Optimizing the Preauthorization Process
In the Healthcare Challenge Roundtable, healthcare finance, clinical, and health plan leaders discuss ways to collaborate on solutions to some of the industry’s biggest issues. This month’s topic: preauthorizations.
Healthcare providers often expend significant time and money on obtaining prior authorizations for services. Although the effort can present a substantial burden for clinicians and staff, it is important from a payer perspective to ensure proper payment and to avoid duplicative or unnecessary services (in the context of preauthorization, payer may refer to commercial health plans, Medicaid, and/or Medicare Advantage).
In this edition of the Healthcare Challenge Roundtable, senior provider and health plan leaders examine the difficulties associated with preauthorization and offer strategies for how stakeholders can collaborate to optimize the process. Participating are Jeffrey Hankoff, MD, medical officer for clinical performance and quality, Cigna; Sarah Knodel, system vice president, revenue cycle, Baylor Scott & White Health; Soujanya Pulluru, MD, medical director, DuPage Medical Group; and Krishna Ramachandran, chief administrative officer, DuPage Medical Group.

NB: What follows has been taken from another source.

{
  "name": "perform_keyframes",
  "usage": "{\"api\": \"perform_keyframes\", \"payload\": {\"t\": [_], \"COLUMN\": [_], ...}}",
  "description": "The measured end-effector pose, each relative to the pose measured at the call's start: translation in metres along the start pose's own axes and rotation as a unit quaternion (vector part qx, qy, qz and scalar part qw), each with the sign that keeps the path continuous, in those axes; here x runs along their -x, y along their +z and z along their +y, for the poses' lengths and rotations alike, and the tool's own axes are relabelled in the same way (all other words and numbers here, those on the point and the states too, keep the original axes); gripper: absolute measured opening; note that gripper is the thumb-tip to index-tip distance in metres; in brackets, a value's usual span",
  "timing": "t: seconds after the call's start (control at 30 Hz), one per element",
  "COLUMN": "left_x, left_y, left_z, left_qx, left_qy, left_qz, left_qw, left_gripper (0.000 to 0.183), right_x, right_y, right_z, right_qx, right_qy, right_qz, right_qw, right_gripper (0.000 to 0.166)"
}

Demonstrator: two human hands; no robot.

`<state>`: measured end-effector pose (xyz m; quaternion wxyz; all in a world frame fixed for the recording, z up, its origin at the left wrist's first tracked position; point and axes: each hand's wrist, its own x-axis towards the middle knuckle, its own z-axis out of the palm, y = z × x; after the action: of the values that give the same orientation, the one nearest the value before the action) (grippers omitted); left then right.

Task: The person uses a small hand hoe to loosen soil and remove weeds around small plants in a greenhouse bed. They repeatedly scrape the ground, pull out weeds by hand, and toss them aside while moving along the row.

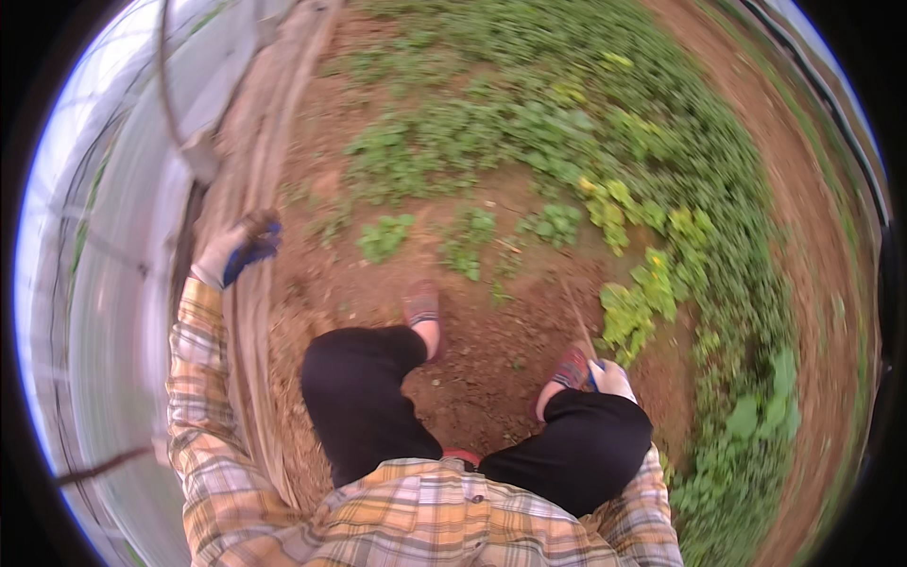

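Note:
My left hand (pixel 244 244) is raised at the left above a strip of pale sheeting. It wears a white and blue work glove with brown soil over the fingers. The fingers are blurred, and I cannot tell whether anything is in them. At my right knee, my right hand (pixel 611 379), gloved the same way, grips a thin rod (pixel 579 315) that slants forward over the soil. The rod's far end blurs into the ground. Yellow-green leafy plants (pixel 627 312) grow just ahead of that hand. Small green plants (pixel 386 237) stand in the bare soil (pixel 468 383) before my feet.
A dense bed of green plants (pixel 510 120) spreads ahead and down the right side. Translucent plastic sheeting (pixel 134 298) with a curved pole (pixel 166 92) forms a wall at the left. Pale sheeting (pixel 258 135) runs along its foot. A dirt path (pixel 815 255) lies far right.

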<state>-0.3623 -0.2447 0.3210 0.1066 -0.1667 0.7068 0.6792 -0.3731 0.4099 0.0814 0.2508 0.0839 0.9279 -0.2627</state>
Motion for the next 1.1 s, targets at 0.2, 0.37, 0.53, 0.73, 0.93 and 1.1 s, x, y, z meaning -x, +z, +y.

How can providers and health plans work together to improve the efficiency of preauthorization?
Sarah Knodel: There is a huge struggle right now regarding this topic. Baylor Scott & White Health has added technology over the years to streamline the insurance verification and preauthorization process. However, payers continue to implement more restrictions and requirements, and we’re starting to lose some of the efficiencies we gained a few years ago through automation.
It seems like each day I receive an email from our managed care department saying there are new authorization requirements from various payers, and staying on top of these changes can be daunting. Trying to ensure our technology stays updated with the latest requirements and that our Access Services staff and clinicians are aware of constantly changing requirements that differ by payer can be challenging. As an industry, we must find the balance between limiting the administrative load and making sure that the proper care is provided with the highest level of quality and at a reasonable cost.
To address some of these challenges, we should bring all stakeholders to the table. The good news is that we are starting to see and hear about this level of collaboration. For example, we were recently approached by a company representing a top commercial payer, and they asked us to work with them to review and reduce the administrative burden associated with determining inpatient versus observation status. It was exciting to see the payer initiate this dialogue in an effort to revamp the process. When both sides clearly understand each other’s pain points and what each one is trying to achieve, that is a solid first step. I feel confident that with everyone working together, we can figure out a better way to do this while also protecting the interests of both sides.
Krishna Ramachandran: The biggest disconnect we see at DuPage Medical Group involves making sure we’re on the same page with patients’ expectations. It can be challenging when a patient calls a payer and gets the impression that a certain procedure or medication is approved by the plan but then comes to us and we indicate there are clinical guidelines that need to be taken into consideration, and those guidelines preclude the patient from receiving the treatment. This disconnect is a pain point on all sides of the equation—for patients, providers, and payers.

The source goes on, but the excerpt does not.